WHAT IS EXPECTED —
Every line of the records below from the line with "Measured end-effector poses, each" up to and including the line with "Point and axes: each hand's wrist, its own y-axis" must be reproduced exactly, and no line outside that range.

*** MATERIAL PROVIDED Section Begins ***

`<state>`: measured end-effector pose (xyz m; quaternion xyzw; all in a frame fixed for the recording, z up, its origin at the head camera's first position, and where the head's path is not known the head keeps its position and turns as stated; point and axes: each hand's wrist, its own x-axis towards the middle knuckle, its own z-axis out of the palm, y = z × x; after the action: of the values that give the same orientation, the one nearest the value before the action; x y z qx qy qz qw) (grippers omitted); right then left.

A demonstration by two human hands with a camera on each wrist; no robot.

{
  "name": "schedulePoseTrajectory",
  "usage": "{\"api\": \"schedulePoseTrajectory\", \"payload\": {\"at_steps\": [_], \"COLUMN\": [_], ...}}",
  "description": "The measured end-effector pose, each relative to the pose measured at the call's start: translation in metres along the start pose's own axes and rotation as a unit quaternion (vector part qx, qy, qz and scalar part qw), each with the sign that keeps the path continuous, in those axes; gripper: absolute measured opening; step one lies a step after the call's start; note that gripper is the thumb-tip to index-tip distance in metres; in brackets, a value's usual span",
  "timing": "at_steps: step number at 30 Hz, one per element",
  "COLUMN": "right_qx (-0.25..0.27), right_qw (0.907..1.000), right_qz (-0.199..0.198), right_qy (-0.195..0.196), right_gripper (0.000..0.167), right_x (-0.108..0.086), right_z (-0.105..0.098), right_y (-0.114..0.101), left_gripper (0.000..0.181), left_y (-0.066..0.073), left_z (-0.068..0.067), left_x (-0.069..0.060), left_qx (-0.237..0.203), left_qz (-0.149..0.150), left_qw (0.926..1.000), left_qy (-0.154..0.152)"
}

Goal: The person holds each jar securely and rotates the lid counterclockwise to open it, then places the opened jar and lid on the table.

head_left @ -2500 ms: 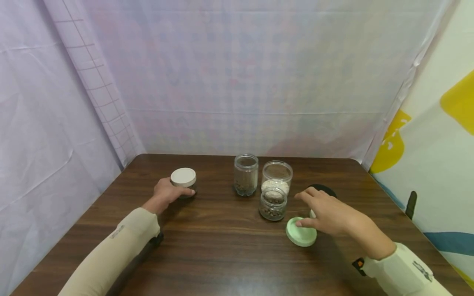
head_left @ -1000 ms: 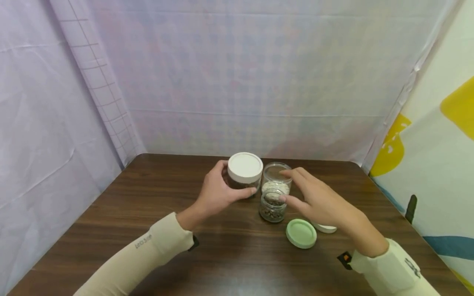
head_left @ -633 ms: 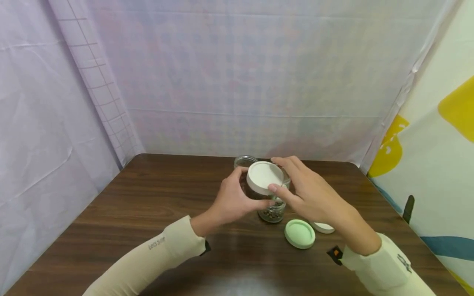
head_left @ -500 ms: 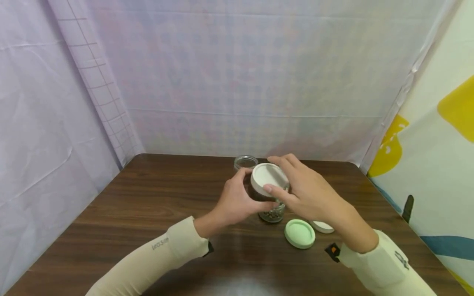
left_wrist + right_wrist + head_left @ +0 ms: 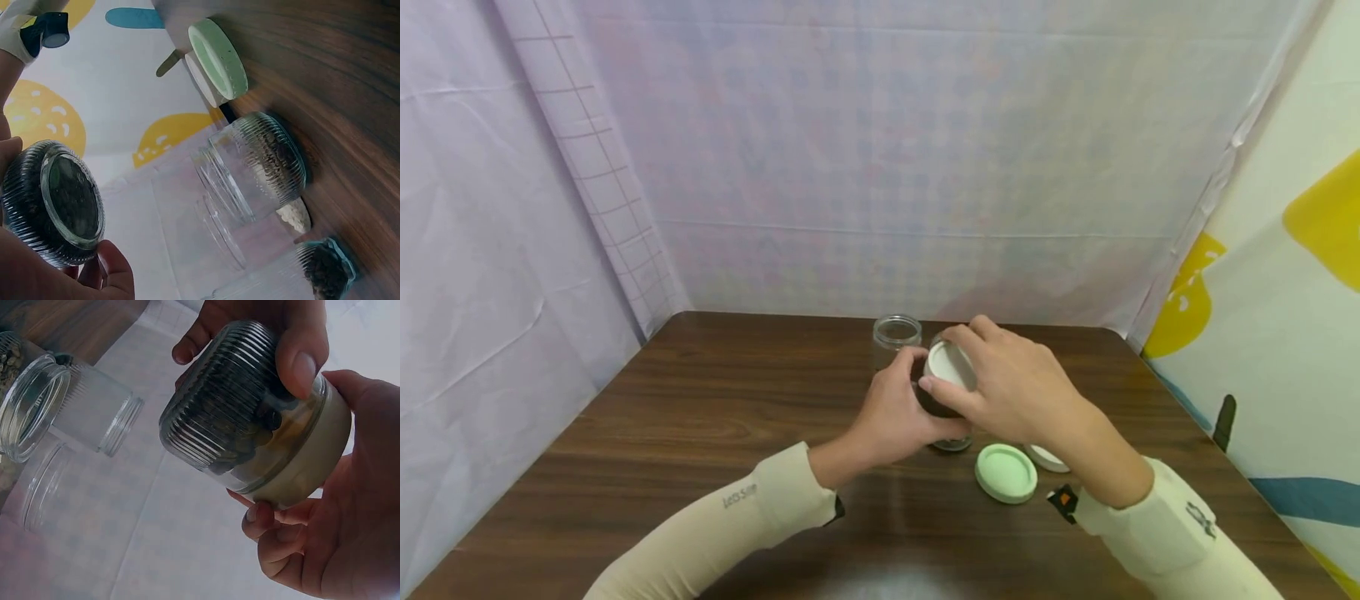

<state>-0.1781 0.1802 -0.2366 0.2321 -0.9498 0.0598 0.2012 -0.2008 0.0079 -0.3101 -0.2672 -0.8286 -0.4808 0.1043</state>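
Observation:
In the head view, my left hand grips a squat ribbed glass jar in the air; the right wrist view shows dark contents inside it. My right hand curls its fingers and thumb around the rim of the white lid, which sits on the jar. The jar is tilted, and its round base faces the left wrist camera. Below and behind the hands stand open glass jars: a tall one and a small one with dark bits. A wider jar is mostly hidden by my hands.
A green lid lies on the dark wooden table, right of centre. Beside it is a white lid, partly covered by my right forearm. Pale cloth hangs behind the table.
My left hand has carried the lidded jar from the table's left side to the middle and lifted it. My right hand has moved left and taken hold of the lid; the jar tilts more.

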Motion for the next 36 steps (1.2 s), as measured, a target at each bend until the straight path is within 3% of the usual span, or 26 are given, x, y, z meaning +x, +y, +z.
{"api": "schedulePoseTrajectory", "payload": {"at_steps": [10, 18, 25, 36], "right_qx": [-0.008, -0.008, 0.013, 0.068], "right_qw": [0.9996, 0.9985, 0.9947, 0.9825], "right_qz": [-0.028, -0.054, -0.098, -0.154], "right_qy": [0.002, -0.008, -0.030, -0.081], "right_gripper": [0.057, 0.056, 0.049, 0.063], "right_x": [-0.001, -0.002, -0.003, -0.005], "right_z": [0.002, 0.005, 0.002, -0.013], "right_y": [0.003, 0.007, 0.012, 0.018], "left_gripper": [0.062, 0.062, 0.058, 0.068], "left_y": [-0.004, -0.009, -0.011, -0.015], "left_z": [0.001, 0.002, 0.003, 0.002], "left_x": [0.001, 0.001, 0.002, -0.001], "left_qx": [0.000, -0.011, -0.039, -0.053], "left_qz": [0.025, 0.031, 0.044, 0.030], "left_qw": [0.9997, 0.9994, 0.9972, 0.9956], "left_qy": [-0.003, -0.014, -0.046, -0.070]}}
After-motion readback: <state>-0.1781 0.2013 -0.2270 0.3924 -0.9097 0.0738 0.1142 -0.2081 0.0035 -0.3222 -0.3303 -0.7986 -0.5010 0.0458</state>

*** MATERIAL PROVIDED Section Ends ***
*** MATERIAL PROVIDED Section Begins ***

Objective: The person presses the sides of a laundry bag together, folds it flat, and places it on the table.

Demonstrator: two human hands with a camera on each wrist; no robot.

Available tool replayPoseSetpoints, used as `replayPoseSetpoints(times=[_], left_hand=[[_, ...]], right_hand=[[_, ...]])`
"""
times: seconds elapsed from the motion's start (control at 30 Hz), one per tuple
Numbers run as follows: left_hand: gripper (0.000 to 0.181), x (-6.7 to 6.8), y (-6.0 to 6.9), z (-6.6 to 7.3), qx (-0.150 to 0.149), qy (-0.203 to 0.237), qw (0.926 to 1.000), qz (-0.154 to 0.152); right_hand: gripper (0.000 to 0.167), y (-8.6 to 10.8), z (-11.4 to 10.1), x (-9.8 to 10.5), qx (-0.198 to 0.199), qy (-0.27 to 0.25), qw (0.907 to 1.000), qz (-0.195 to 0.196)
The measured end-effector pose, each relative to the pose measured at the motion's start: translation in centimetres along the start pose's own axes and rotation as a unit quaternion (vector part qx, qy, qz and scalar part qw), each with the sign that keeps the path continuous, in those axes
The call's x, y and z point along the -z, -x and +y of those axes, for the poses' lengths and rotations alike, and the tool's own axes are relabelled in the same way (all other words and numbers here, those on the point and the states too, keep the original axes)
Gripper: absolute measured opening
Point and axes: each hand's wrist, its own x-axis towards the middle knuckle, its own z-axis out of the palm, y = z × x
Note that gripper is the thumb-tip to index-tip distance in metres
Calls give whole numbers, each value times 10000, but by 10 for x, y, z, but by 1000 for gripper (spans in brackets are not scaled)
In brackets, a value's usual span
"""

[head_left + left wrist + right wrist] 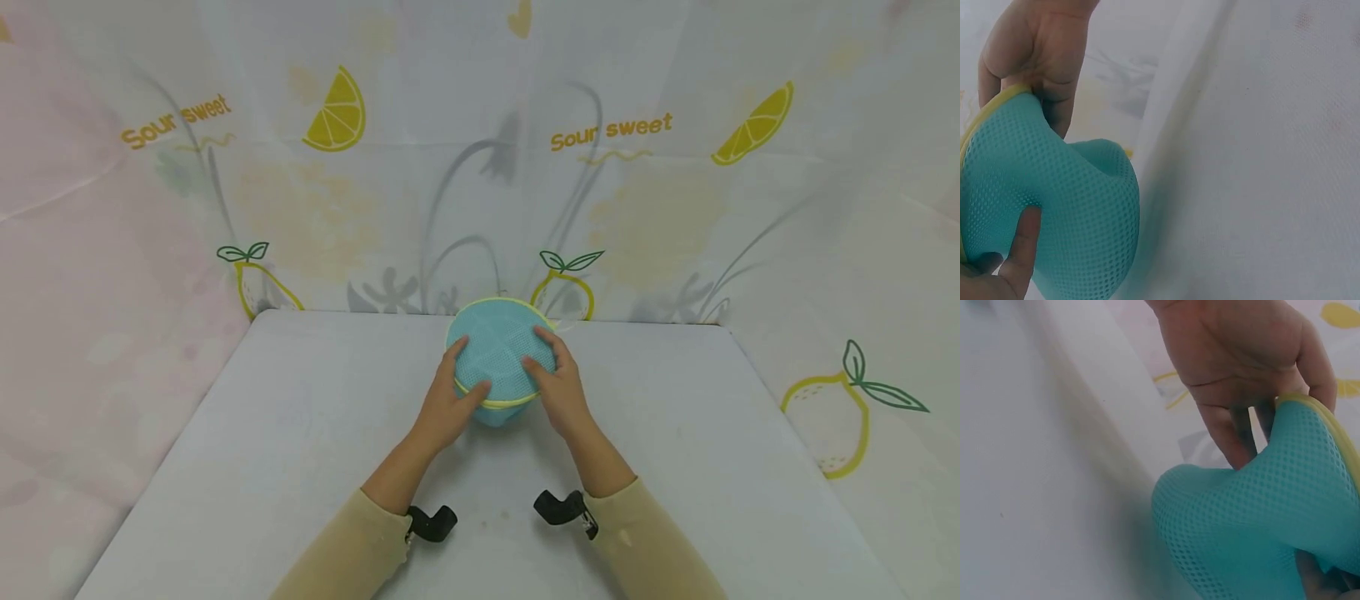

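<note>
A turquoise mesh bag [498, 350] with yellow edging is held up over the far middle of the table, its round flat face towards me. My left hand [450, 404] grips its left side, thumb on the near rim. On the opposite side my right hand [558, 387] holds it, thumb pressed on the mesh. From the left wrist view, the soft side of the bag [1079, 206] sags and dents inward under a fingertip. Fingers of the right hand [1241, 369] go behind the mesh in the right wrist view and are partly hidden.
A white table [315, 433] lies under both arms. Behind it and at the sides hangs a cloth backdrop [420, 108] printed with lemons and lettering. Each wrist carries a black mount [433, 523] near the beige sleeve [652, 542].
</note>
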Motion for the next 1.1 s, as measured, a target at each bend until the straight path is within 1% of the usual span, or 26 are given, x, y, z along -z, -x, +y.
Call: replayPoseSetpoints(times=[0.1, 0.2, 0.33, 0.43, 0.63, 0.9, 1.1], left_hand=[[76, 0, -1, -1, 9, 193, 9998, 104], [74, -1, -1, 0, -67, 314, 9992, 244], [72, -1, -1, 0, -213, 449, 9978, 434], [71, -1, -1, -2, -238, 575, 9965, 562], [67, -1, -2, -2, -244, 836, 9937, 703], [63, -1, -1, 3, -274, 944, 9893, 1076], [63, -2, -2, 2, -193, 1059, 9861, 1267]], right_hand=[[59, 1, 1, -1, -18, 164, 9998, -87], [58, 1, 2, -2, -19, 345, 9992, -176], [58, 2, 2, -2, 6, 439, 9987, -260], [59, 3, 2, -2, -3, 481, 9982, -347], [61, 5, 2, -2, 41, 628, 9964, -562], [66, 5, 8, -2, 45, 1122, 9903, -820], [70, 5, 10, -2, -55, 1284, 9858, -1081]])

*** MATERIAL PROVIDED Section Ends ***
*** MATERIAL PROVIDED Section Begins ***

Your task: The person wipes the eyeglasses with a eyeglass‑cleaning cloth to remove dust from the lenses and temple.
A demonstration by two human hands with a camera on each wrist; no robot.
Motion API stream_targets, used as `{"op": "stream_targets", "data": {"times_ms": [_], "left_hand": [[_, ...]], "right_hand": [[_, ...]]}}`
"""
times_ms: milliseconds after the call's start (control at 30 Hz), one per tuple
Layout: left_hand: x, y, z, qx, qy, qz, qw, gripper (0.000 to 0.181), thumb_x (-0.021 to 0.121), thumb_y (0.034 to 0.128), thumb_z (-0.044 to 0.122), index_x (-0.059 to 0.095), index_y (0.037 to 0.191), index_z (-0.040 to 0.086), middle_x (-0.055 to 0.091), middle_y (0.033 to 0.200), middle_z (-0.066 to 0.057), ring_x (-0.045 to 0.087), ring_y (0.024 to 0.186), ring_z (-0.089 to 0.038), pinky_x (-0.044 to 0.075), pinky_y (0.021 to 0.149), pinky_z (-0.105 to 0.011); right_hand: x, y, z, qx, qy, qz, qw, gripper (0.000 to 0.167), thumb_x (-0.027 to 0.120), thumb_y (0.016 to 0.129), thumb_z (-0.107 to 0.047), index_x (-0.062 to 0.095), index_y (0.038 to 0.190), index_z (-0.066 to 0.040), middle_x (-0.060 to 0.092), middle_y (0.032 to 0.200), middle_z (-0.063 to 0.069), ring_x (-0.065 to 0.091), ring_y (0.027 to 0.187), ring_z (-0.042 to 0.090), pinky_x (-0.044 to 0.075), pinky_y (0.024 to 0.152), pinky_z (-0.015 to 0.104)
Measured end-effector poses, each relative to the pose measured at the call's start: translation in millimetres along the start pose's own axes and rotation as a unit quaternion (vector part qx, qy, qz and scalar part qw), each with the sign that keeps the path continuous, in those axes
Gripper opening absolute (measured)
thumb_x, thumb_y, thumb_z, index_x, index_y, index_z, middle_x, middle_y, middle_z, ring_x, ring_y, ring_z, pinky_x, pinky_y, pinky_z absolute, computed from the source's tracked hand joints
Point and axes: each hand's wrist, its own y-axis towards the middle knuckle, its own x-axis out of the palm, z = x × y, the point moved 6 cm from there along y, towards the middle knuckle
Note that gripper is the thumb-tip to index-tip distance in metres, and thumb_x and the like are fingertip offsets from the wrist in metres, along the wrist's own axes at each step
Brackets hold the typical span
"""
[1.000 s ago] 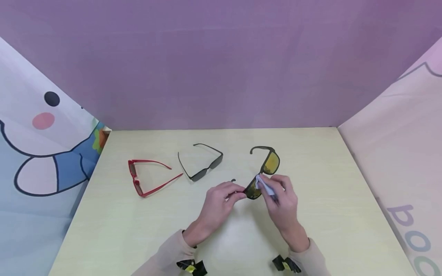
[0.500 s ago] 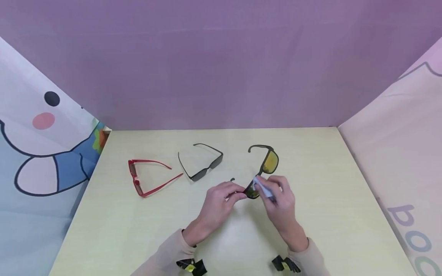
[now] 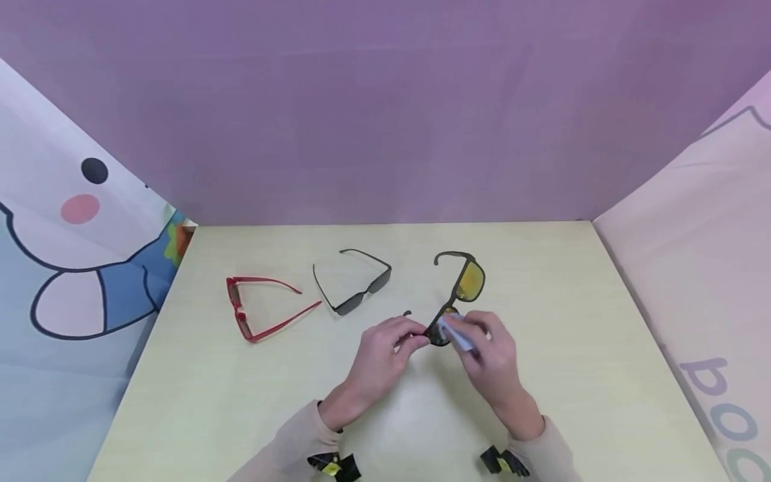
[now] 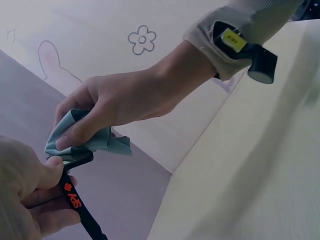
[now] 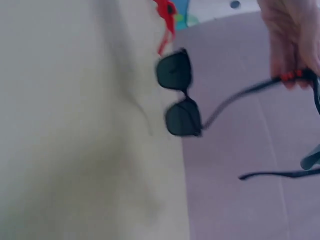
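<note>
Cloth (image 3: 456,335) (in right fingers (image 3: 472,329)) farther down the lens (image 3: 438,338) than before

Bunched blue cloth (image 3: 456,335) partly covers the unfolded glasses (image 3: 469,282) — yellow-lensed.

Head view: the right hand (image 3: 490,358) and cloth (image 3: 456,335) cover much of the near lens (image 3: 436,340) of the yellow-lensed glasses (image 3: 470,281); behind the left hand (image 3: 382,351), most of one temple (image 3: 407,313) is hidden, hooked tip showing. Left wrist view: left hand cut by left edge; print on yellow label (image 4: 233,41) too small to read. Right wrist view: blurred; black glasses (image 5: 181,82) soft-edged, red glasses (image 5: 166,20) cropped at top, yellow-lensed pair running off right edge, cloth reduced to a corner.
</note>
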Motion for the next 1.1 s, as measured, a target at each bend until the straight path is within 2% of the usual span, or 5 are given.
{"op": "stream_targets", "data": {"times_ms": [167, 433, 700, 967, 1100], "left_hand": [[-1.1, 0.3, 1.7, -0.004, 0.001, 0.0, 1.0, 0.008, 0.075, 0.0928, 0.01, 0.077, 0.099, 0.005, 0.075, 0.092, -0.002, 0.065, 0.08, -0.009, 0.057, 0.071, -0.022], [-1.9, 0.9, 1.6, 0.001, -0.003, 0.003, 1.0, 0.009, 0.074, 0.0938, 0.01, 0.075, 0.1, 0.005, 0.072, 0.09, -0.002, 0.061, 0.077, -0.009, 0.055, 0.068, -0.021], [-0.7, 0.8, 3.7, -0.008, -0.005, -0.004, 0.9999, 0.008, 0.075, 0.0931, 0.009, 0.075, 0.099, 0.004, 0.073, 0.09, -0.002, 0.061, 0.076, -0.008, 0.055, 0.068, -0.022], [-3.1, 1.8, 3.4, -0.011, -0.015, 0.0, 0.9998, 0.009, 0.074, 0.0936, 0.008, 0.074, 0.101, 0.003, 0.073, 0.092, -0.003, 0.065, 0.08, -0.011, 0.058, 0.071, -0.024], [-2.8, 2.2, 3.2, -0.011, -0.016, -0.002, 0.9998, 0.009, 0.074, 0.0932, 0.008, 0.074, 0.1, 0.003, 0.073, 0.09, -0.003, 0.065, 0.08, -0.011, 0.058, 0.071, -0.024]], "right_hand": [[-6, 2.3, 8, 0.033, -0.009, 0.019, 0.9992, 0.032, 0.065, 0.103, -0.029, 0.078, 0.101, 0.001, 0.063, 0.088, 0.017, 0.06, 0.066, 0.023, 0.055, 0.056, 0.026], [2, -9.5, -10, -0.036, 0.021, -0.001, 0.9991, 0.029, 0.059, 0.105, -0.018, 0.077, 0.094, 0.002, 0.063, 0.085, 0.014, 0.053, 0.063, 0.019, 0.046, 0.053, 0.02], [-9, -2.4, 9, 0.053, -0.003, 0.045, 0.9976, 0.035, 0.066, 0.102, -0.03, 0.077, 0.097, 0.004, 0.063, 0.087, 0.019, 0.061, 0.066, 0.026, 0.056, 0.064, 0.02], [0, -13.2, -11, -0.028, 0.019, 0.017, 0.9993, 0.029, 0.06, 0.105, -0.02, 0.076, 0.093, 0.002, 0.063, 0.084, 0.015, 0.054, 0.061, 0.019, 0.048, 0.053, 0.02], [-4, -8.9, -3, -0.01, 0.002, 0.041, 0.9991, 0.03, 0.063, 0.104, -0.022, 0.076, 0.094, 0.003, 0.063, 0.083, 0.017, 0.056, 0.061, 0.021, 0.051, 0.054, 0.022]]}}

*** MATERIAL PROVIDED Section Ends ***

THE ANSWER —
Measured end-effector poses, each relative to the pose measured at the call's start: translation in millimetres along the start pose's own axes and rotation as a unit quaternion (vector part qx, qy, qz and scalar part qw), each with the sign that keeps the path continuous, in those axes
Gripper opening absolute (measured)
thumb_x, thumb_y, thumb_z, index_x, index_y, index_z, middle_x, middle_y, middle_z, ring_x, ring_y, ring_z, pinky_x, pinky_y, pinky_z absolute, computed from the source's tracked hand joints
Point and axes: each hand's wrist, its own y-axis towards the middle knuckle, its own x-axis out of the palm, z = x × y, the point moved 6 cm from there along y, towards the middle knuckle

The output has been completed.